** GIVEN DATA follows **

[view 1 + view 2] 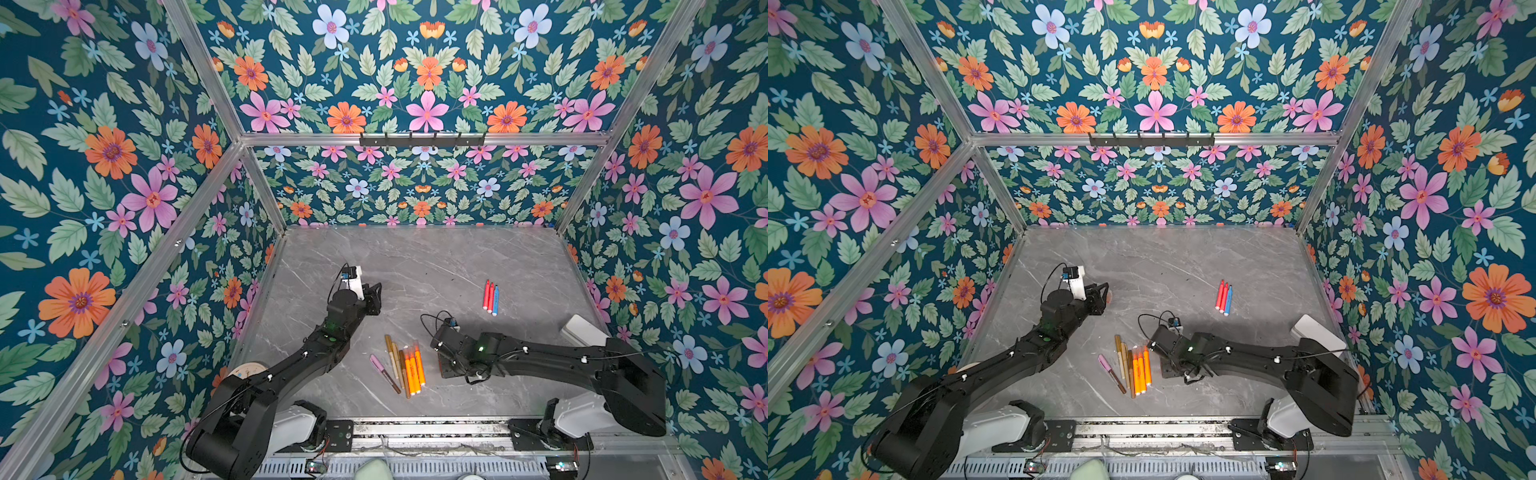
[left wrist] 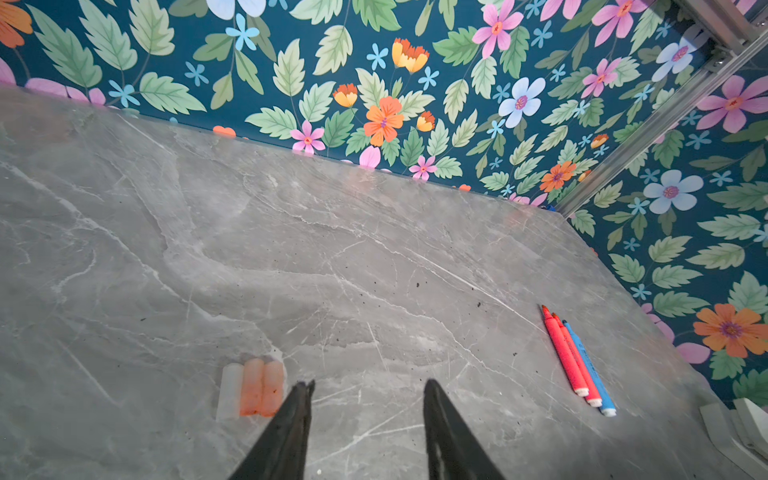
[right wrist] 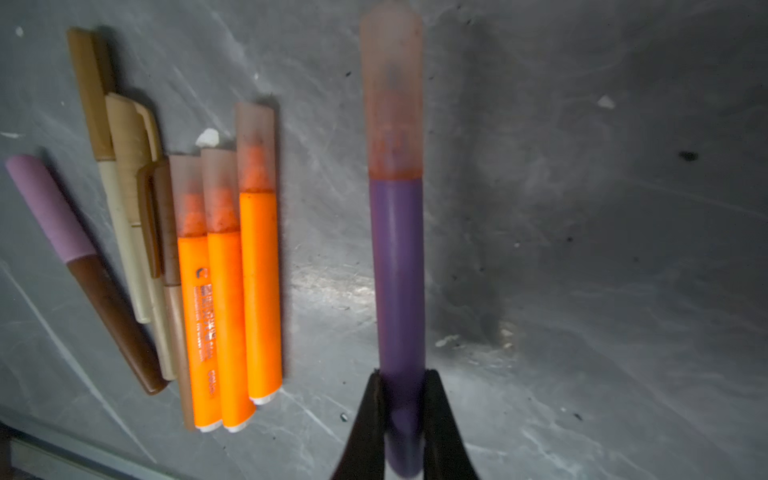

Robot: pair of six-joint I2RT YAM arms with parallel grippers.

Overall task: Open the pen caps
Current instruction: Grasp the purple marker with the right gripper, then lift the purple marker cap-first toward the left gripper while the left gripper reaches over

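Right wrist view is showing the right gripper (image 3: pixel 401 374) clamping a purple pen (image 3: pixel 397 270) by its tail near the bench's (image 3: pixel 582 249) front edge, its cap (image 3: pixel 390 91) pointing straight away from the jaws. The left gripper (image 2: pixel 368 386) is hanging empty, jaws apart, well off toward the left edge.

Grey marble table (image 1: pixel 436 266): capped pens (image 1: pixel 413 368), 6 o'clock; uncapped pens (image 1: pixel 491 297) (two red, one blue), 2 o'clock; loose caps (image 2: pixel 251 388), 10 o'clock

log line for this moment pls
left gripper: open, empty, near loose caps | right gripper: shut on purple pen | pen cap: on
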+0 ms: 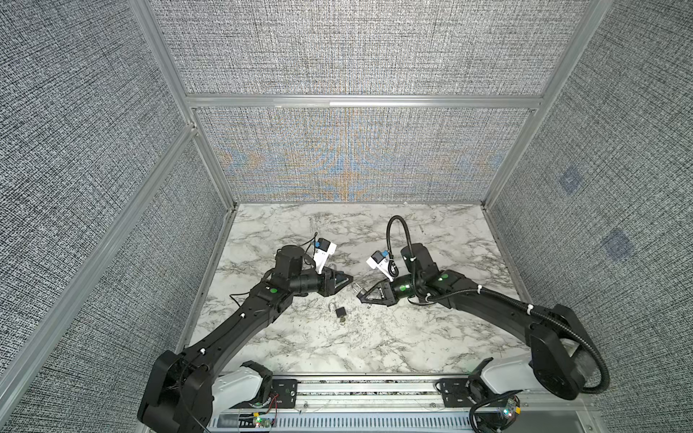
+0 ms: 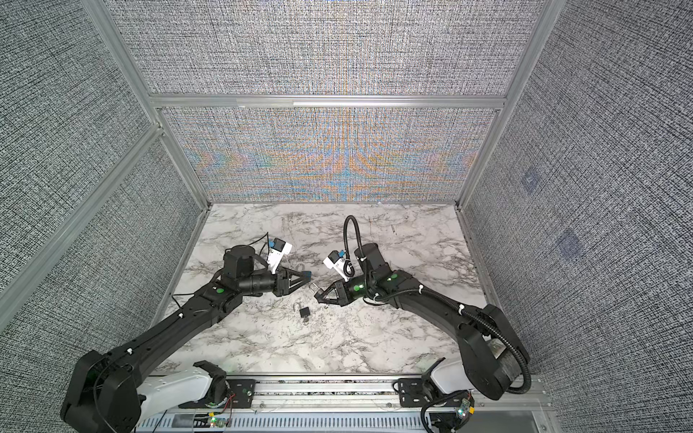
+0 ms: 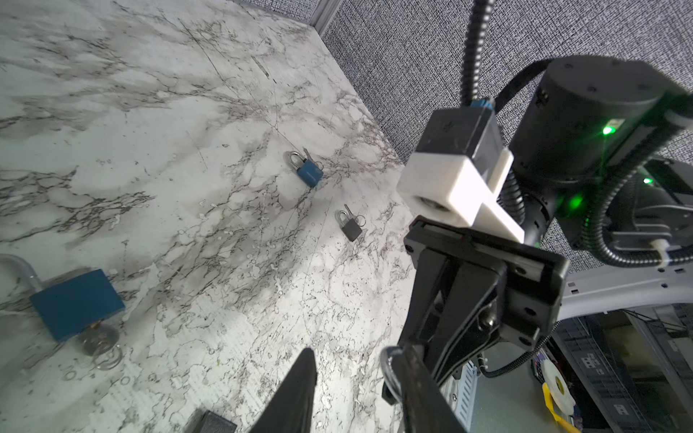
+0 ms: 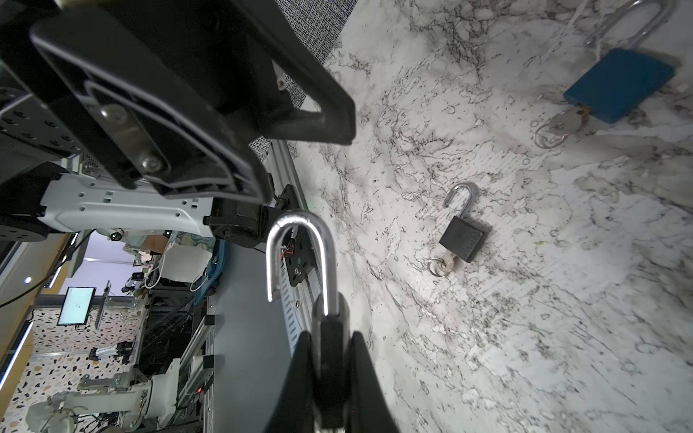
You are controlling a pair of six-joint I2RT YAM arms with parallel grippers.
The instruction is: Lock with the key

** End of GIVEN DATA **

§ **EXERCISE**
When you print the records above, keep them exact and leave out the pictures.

§ **ANSWER TO THIS TASK**
[view 1 + view 2] 
[left wrist] 
[right wrist] 

Robot: pair of six-joint I2RT YAM arms with parallel grippers.

Overall task: Open the pen caps
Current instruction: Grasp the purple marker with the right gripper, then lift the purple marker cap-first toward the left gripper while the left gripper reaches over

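Right wrist view is showing the right gripper (image 3: pixel 401 374) clamping a purple pen (image 3: pixel 397 270) by its tail near the bench's (image 3: pixel 582 249) front edge, its cap (image 3: pixel 390 91) pointing straight away from the jaws. The left gripper (image 2: pixel 368 386) is hanging empty, jaws apart, well off toward the left edge.

Grey marble table (image 1: pixel 436 266): capped pens (image 1: pixel 413 368), 6 o'clock; uncapped pens (image 1: pixel 491 297) (two red, one blue), 2 o'clock; loose caps (image 2: pixel 251 388), 10 o'clock

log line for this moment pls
left gripper: open, empty, near loose caps | right gripper: shut on purple pen | pen cap: on
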+0 ms: 
+0 ms: 
+0 ms: 
+0 ms: 
You are controlling a pair of six-joint I2RT YAM arms with parallel grippers.
The instruction is: Lock with the key

No more output is needed.